Pour traverser cette époque trouble, GM avait besoin de l'apport d'un perturbateur comme DeLorean, même s'il ne cadrait pas dans les critères établis. Avec sa créativité et son audace, il aurait probablement su éviter plusieurs pièges à l'entreprise. Lui, de son côté, avait sans doute besoin de ce cadre — qu'il trouvait trop rigide — pour évoluer, comme l'a démontré la suite de son histoire.

La rupture

En 1974, DeLorean décide de créer sa propre marque d'automobile. Il part à la recherche de capitaux en écumant l'Amérique du Nord et l'Europe. C'est finalement le gouvernement britannique qui fera l'offre la plus alléchante en allongeant plus de 170 millions de dollars pour que la DeLorean Motor Corporation s'établisse à Belfast, en Irlande du Nord.

À la fois visionnaire et opportuniste, DeLorean souhaite construire une voiture sport qu'il qualifie d'«éthique». Sa voiture sera à la fois performante et sécuritaire, durable tout en étant abordable. Du moins, c'est ce qu'il raconte aux investisseurs. La voiture, baptisée DMC-12 et dessinée par Giugiaro, était spectaculaire avec ses portes en aile de mouette et les panneaux de sa carrosserie en acier inoxydable. Toutefois, le moteur d'origine Renault ne fournissait pas les performances attendues et le système électrique de la voiture souffrait de nombreux problèmes de jeunesse. La DMC-12 était loin d'être une réussite sur le plan technique et, en plus, les performances n'étaient pas au rendez-vous. Les acheteurs potentiels s'en seraient peut-être contentés si la voiture avait été une aubaine, tel que promis. Mais les coûts ont été mal contrôlés et le prix de vente prévu avait presque triplé avant même que la DMC-12 ne soit commercialisée.

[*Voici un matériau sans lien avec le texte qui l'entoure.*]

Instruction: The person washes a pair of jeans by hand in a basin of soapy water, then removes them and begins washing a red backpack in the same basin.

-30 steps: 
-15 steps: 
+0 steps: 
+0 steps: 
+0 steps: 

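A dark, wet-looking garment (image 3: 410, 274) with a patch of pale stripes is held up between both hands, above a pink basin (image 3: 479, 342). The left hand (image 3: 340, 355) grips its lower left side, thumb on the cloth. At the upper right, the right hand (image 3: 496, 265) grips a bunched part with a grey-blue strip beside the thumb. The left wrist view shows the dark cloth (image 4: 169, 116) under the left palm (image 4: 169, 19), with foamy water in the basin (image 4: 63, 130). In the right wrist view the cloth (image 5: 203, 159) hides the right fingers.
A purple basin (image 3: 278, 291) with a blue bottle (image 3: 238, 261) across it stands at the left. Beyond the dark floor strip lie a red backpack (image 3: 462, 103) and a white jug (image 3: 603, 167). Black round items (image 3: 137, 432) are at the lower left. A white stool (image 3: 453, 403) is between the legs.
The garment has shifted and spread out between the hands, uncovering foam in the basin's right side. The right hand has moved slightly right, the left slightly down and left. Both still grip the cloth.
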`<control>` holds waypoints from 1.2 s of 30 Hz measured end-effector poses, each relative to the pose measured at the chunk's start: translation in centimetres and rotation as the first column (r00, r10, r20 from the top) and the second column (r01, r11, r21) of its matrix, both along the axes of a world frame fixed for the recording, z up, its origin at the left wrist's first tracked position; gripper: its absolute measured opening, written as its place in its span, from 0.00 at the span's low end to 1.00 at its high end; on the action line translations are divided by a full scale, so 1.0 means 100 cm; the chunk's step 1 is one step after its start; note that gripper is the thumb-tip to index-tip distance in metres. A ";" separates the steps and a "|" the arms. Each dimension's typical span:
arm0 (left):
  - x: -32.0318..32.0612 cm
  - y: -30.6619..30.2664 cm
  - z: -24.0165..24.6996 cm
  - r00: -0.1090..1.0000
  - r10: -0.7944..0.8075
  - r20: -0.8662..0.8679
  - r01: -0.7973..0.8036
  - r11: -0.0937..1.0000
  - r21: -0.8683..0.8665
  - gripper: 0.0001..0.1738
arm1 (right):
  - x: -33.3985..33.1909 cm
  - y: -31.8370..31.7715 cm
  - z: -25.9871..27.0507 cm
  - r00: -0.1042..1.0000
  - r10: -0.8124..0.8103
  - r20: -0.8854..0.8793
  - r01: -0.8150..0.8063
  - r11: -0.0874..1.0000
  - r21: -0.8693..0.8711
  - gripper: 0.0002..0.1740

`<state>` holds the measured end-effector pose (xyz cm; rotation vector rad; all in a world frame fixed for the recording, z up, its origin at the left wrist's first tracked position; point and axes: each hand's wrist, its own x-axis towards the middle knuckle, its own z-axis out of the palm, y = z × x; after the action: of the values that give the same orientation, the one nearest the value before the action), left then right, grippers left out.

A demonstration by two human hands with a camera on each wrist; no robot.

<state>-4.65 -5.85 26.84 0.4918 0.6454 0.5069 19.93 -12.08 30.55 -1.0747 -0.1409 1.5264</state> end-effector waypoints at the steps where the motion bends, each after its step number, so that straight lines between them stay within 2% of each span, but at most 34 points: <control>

En raison de son prix abusif et de sa piètre qualité de construction, la voiture sera un échec commercial retentissant, et moins de 9000 DMC-12 seront construites. La seule gloire que cette voiture obtiendra sera de figurer dans le film Retour vers le futur en tant que machine à voyager dans le temps!

La chute

Tout s'écroule pour John Z. DeLorean lorsque, en octobre 1982, le FBI le surprend, bande vidéo à l'appui, en train de vendre une importante quantité de cocaïne. Les 24 millions de dollars ainsi amassés devaient, semble-t-il, servir à renflouer les coffres de son entreprise, qui finira par déclarer faillite deux semaines plus tard.

Malgré le flagrant délit, ses avocats réussiront à lui éviter la prison et obtiennent son acquittement, en 1984, pour un vice de forme. Ils lui sauveront aussi la mise, deux ans plus tard, concernant des accusations de fraude liées à la levée de fonds ayant servis à fonder la DeLorean Motor Corporation. Même avec ces deux acquittements, DeLorean ne sera pas délivré pour autant des tracas judiciaires de toutes sortes, qui se poursuivront pendant plus de 15 ans.

Fidèle à lui-même, pendant toutes ces années, John Z. DeLorean continuait de faire des projets et, même à la fin de sa vie, il affirmait encore — à qui voulait bien l'écouter — qu'il se relancerait bientôt dans la fabrication d'une voiture révolutionnaire, à la fois performante et abordable.